La hausse de l’inflation et la perspective de politiques monétaires plus restrictives font trembler les marchés. Les conseils de Nicolas Otton, directeur de BNP Paribas Banque Privée.
L’inquiétude est montée d’un cran chez les épargnants. Finies, pour un moment, sans doute, les miraculeuses performances de ces deux dernières années en Bourse: la guerre en Ukraine laisse planer l’ombre d’un conflit global, la croissance mondiale ralentit sur fond de durcissement des restrictions sanitaires en Chine - certains annoncent déjà une récession - et, pire que tout, l’inflation s’installe à des niveaux record: en mars, les prix à la consommation ont grimpé de 8,5 % sur les douze derniers mois aux États-Unis et de 7,5 % en Europe (+ 4,5 % en France).
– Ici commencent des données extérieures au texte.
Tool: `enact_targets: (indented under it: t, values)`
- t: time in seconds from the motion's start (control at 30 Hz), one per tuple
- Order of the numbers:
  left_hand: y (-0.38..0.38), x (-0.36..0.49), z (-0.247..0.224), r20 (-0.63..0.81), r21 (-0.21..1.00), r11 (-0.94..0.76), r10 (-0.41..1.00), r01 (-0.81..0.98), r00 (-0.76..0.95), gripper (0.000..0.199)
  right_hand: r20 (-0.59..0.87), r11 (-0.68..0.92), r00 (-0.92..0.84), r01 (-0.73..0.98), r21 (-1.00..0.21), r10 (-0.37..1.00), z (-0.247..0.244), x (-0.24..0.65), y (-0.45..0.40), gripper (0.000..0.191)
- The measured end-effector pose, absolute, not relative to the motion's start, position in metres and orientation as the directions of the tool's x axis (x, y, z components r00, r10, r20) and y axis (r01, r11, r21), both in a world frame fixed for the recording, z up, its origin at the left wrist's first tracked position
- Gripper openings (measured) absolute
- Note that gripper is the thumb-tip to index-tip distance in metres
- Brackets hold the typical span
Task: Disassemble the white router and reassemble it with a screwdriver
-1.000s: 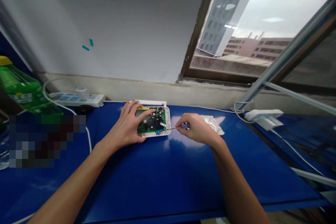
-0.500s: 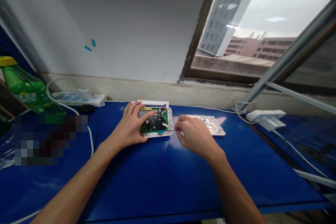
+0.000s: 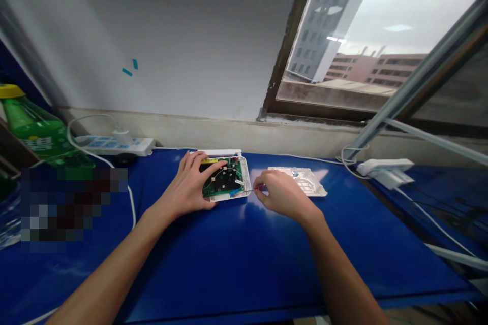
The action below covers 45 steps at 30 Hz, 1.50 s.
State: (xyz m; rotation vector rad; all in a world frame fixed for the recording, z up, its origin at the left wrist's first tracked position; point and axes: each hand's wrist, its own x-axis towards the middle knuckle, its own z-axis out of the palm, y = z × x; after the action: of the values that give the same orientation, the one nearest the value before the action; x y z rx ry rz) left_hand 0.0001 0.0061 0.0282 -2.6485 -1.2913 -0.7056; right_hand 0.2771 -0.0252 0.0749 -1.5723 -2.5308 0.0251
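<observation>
An opened white device (image 3: 247, 175) lies on the blue table, its green circuit board (image 3: 238, 165) and a black plate showing. My left hand (image 3: 188, 183) grips the device's left side, fingers over the top and thumb side near the front edge. Closed in a pinch, my right hand (image 3: 280, 190) holds a thin screwdriver (image 3: 256, 189) with a reddish handle mostly hidden by the fingers. Its shaft points left to the device's lower right corner, near a blue connector (image 3: 234, 193). A white cover (image 3: 314, 185) lies partly behind my right hand.
At the left are a green bottle (image 3: 46, 132) with a yellow cap, a power strip (image 3: 143, 146) and a white cable (image 3: 131, 198). White adapters (image 3: 385, 170) sit at the right by a metal pole (image 3: 396, 104). A wall and window stand behind.
The device has turned slightly and shifted a little left under my left hand. My right hand stays nearly in place, still pinching the screwdriver.
</observation>
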Motion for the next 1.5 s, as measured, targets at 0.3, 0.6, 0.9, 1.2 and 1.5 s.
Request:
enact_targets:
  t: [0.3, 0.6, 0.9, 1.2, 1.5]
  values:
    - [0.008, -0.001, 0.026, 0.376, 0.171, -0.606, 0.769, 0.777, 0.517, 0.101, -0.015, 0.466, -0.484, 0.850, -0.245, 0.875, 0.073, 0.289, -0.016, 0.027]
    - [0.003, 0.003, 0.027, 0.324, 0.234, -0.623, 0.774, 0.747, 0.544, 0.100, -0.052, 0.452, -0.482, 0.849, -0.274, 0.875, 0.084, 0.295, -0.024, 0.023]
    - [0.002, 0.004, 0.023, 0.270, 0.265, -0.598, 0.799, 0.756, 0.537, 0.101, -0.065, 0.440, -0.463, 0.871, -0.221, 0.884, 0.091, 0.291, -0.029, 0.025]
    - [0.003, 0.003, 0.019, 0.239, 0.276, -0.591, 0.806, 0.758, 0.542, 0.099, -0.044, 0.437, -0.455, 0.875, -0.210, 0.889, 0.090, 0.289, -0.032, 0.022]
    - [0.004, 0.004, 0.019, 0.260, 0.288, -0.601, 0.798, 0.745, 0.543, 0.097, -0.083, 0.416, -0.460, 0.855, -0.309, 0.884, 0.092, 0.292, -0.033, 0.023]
Un rythme totalement inédit depuis quarante ans: il sonne le glas des politiques monétaires accommodantes des Banques centrales qui ne manqueront pas, dans les mois à venir, de remonter leurs taux directeurs pour limiter la surchauffe (d’ores et déjà, la Fed a engagé le mouvement, prenant le risque de faire chuter les marchés). La période de l’argent facile et pas cher inondant les économies comme les marchés financiers est révolue. La fin d'une époque.
Un pic d'inflation ?
Un vrai cauchemar pour les épargnants qui pourraient voir le rendement de leurs placements, déjà amoindri (le CAC 40 a baissé de 14% depuis le début de l'année), fondre comme neige au soleil sous l'effet de la hausse des prix et de la morosité qui semble gagner les marchés financiers. D'autant que le nombre d'épargnants ont, ces dernières années, fait le choix, sous la pression de leur assureur ou de leur banquier, de diversifier leur épargne en exposant davantage celle-ci au risque : c'était le seul moyen d'espérer davantage de rendement, alors que les fonds en euros des contrats d'assurance-vie, placement chéri des Français, ne rapportent pas plus de 1% aujourd'hui... soit un rendement réel négatif si l'on tient compte de la hausse des prix. Idem pour le Livret A, dont la rémunération a été portée à 1%.
"Nombre de nos clients s'interrogent sur la stratégie à adopter, confie Nicolas Otton, directeur de BNP Paribas Banque Privée. Nous pensons cependant que l'inflation a probablement atteint son plus haut niveau. Celle-ci reste élevée, mais devrait commencer à baisser prochainement."
Autre motif d'espoir chez cet expert de la gestion de fortune haut de gamme : "Les résultats des entreprises sont plutôt bons et leurs dirigeants gardent le moral même s'ils sont confrontés à des difficultés significatives en matière d'approvisionnement, à l'augmentation du coût des matières premières et à des pénuries de main-d'œuvre." Pas question, donc, de se laisser gagner par le pessimisme ambiant : "Les niveaux d'épargne sont globalement plus importants que lors des précédentes crises, les entreprises ont des bilans solides, l'emploi en Europe comme aux Etats-Unis a atteint un niveau très élevé, rappelle Nicolas Otton. Divers plans de relance annoncés restent encore à engager : ils auront des effets bénéfiques sur la croissance des pays concernés, tout comme les investissements significatifs que les entreprises vont devoir faire, au nom de la transition énergétique. Pour toutes ces raisons, nous pensons que la croissance de l'économie mondiale va se poursuivre."
Dans ce contexte chahuté, le patron de BNP Paribas Banque Privée préconise malgré tout une certaine prudence. Pas question de céder à la panique et de vendre ses actions d'un coup mais plutôt de diversifier son portefeuille en misant sur les valeurs de rendement les moins volatiles et les plus défensives (secteur financier, agroalimentaire...), ou sur les price makers, ces entreprises qui ont la capacité de répercuter les hausses de coûts sur leurs prix de vente (matières premières, luxe...). Autre recommandation : miser sur l'or, valeur refuge par excellence, via les ETF, qui suivent le cours du marché. Et ne pas négliger l'immobilier, notamment l'immobilier commercial, plutôt sous-valorisé jusqu'à présent. "Le rendement demeurera attractif, les loyers progressant avec l'inflation", détaille Nicolas Otton, qui préconise d'investir dans la pierre via un support collectif comme les SCPI. L'intérêt ? "La diversification. Dans le contexte actuel, elle est plus que jamais essentielle."